▶ Exercise
Only some lines are wanted. Transcribe, exactly, the lines below from the line with "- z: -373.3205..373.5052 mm" up to and including the line with "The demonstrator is".

· · · ·

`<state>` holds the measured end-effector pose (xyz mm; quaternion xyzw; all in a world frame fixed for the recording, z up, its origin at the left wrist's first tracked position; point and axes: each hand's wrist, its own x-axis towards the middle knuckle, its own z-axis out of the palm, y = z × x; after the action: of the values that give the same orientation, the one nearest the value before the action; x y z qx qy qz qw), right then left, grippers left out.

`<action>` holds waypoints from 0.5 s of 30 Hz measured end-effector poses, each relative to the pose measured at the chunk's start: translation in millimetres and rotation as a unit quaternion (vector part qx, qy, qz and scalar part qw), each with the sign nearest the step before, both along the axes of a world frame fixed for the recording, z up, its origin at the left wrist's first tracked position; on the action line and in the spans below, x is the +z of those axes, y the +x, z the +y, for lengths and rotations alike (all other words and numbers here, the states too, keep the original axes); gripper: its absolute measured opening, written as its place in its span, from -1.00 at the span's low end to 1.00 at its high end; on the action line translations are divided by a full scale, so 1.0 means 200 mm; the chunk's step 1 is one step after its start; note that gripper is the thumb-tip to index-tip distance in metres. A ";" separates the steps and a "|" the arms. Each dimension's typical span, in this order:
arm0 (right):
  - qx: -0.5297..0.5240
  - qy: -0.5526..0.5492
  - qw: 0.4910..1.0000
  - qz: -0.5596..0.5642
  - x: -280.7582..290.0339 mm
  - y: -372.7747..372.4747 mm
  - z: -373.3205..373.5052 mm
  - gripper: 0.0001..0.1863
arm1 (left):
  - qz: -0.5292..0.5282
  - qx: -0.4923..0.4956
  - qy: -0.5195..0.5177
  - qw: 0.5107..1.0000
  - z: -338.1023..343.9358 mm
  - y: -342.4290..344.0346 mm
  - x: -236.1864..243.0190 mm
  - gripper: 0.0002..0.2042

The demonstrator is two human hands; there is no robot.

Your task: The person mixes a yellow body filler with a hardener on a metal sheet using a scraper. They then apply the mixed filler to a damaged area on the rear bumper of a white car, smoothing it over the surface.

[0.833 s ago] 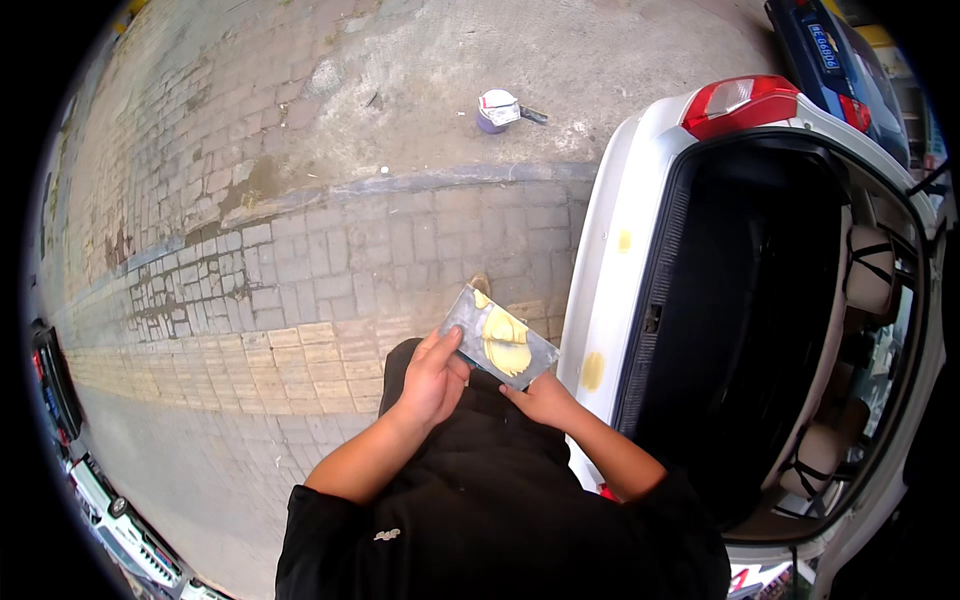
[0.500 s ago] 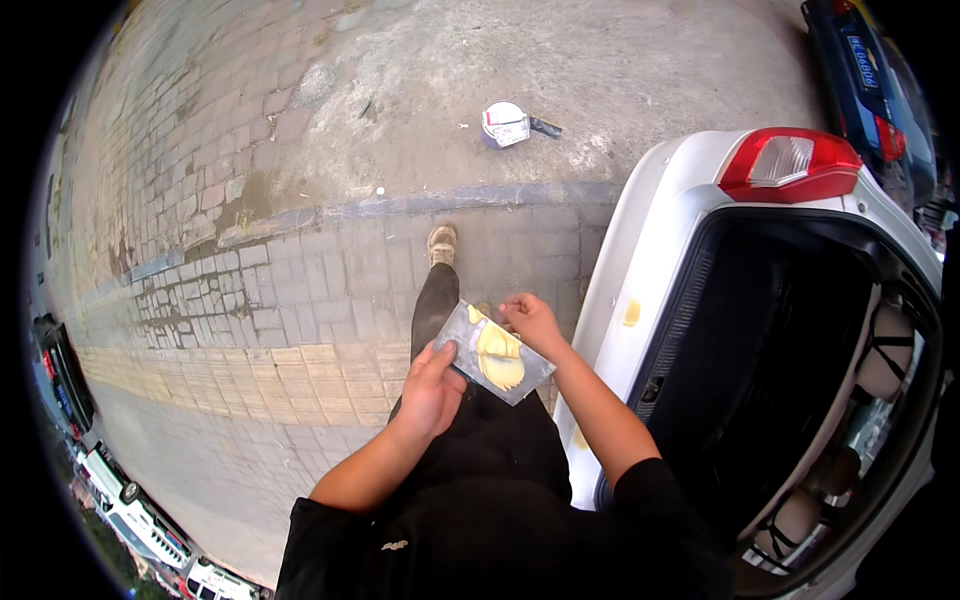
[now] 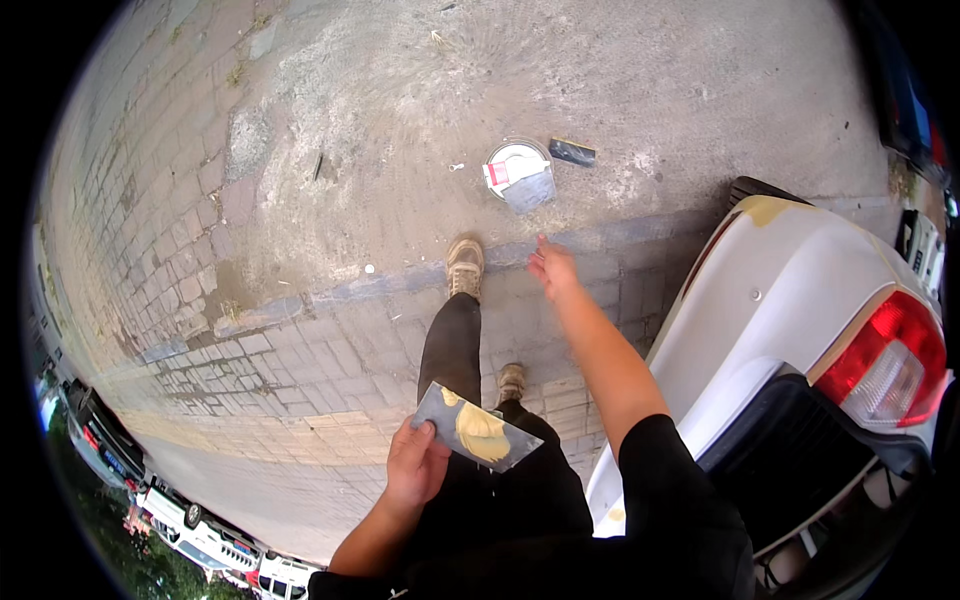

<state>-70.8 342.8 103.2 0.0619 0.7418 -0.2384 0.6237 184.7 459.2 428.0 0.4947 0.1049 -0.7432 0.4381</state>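
My left hand [image 3: 415, 468] grips a thin grey rectangular plate [image 3: 517, 448] by its left end, thumb on top. A thick patch of yellow putty-like paste [image 3: 478, 430] lies spread on the plate. Out in front, my right hand [image 3: 555, 270] is stretched toward the ground with its fingers apart and nothing seen in it. Beyond its fingertips stands a round white can [image 3: 518, 151] with a red and white label. A grey flat sheet [image 3: 531, 191] rests on the can's near side. Beside the can lies a dark oblong block [image 3: 572, 152] with a yellowish edge.
At my right stands a white car [image 3: 760, 280] with its rear open, a red tail light [image 3: 885, 365] and yellowish patches on its body. A low kerb [image 3: 380, 285] crosses in front of my shoes [image 3: 465, 262]. Other parked cars [image 3: 190, 525] line the lower left.
My right hand has left the plate and reached forward toward the can. My left hand has come lower with the plate. The view has shifted forward, showing more of the car's side.
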 end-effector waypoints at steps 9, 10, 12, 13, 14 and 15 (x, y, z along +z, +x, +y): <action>-0.001 0.055 0.995 0.078 -0.55 0.10 -0.47 -0.53 | -0.077 0.024 0.041 0.996 -0.49 0.14 -0.09 -0.72; -0.014 0.046 0.997 0.064 -0.59 0.08 -0.43 -0.60 | -0.079 0.019 0.046 0.996 -0.54 0.14 -0.07 -0.72; -0.027 0.037 0.997 0.061 -0.58 0.05 -0.34 -0.71 | -0.077 -0.003 0.039 0.996 -0.59 0.13 -0.03 -0.69; -0.022 0.038 0.997 0.069 -0.53 0.04 -0.27 -0.75 | -0.076 -0.012 0.034 0.996 -0.61 0.13 0.00 -0.67; -0.014 0.036 0.996 0.078 -0.49 0.02 -0.21 -0.78 | -0.076 -0.019 0.031 0.996 -0.60 0.10 0.02 -0.68; -0.018 0.041 0.997 0.070 -0.44 -0.01 -0.15 -0.80 | -0.076 -0.029 0.027 0.996 -0.60 0.08 0.05 -0.68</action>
<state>-71.9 313.7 14.7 0.0836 0.7916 -0.2225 0.5630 201.5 339.6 437.3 0.5641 0.0768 -0.7129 0.4096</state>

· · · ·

▶ Task output
  - z: -373.3205..373.5052 mm
  - gripper: 0.0001..0.1863
arm1 (left):
  - qz: -0.5292..0.5282
  - qx: -0.4923..0.4956
  - qy: -0.5195..0.5177
  - qw: 0.5107..1.0000
  - z: -338.1023..343.9358 mm
  - y: -342.4290..344.0346 mm
  - x: -236.1864..243.0190 mm
  - gripper: 0.0002..0.2042

The demonstrator is two human hands; there is no robot.

The work is done, and the output is complete.